Copy exactly the lines from the start of the material through the line with "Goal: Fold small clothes". Pictures stay out of the copy.
★ ★ ★ ★ ★
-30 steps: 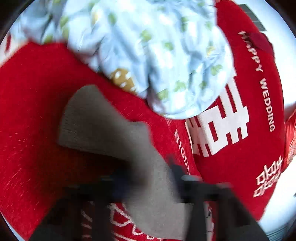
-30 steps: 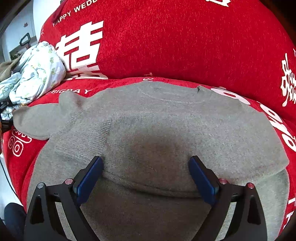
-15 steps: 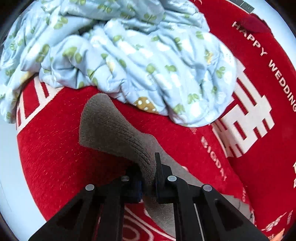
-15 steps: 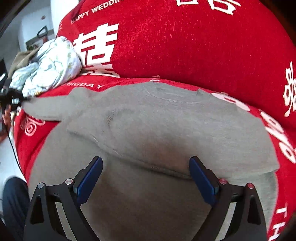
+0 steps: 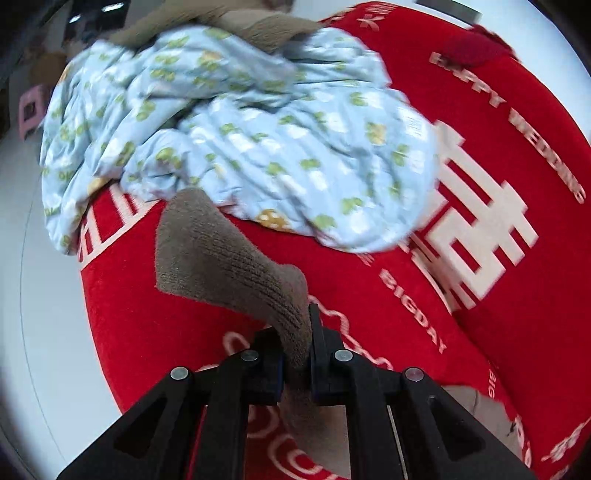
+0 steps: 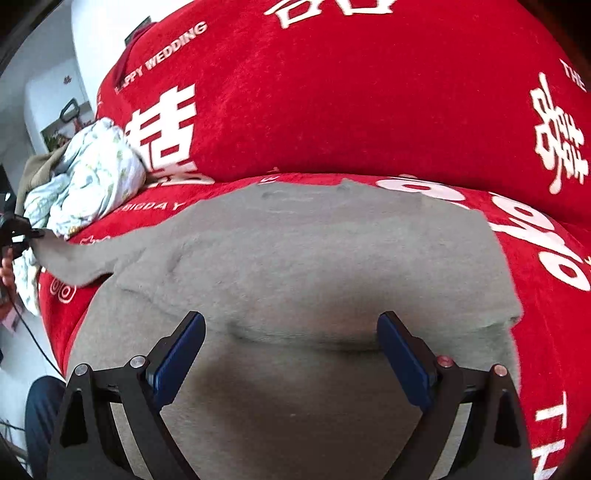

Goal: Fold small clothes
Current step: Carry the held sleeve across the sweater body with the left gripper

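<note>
A grey knitted sweater [image 6: 332, 266] lies spread on the red sofa seat [image 6: 546, 258], its lower part folded up over the body. Its left sleeve [image 5: 229, 262] is lifted off the seat, pinched in my left gripper [image 5: 297, 354], which is shut on the knit near the cuff. In the right wrist view the same sleeve [image 6: 77, 262] stretches out to the left, where the left gripper [image 6: 26, 230] holds its end. My right gripper [image 6: 291, 343] hovers open over the sweater's folded front, nothing between its blue pads [image 6: 177, 358].
A crumpled pale blue garment with green print [image 5: 258, 147] lies heaped on the seat just beyond the sleeve, with a brown garment [image 5: 266, 26] behind it. Red backrest cushions [image 6: 332, 92] with white lettering rise behind the sweater. White floor [image 5: 44, 332] lies left of the sofa.
The left gripper closed on the sleeve and raised it off the seat, pulling it out to the left. The right gripper moved sideways over the sweater, still open.
</note>
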### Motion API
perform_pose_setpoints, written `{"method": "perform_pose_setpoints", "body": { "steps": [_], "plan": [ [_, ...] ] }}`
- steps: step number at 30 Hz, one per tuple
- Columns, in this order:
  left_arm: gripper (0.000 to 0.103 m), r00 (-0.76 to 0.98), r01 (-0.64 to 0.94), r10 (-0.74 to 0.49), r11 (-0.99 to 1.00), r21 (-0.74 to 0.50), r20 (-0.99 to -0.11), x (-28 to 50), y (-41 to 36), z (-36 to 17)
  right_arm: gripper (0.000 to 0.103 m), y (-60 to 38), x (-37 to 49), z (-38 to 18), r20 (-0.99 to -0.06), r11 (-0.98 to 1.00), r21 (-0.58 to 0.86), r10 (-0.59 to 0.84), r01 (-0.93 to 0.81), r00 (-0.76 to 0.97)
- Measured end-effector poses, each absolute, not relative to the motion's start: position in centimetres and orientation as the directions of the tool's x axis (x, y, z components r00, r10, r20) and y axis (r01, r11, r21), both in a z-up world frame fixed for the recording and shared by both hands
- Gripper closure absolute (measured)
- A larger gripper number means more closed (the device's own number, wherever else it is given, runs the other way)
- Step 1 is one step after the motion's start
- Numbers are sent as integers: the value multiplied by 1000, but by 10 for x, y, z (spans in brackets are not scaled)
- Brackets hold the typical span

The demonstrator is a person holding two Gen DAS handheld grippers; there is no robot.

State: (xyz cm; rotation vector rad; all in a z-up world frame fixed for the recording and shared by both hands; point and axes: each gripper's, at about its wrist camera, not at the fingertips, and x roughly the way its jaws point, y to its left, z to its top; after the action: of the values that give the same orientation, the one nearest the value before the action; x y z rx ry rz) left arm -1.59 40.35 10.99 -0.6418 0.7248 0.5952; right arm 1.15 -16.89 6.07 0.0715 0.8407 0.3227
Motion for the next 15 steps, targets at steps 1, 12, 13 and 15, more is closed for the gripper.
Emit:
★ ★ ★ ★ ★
# RESULT OF THE EXERCISE
-30 steps: 
-30 steps: 
-15 steps: 
-15 steps: 
+0 steps: 
+0 steps: 

Goal: Fold small clothes

This exercise requires no further output.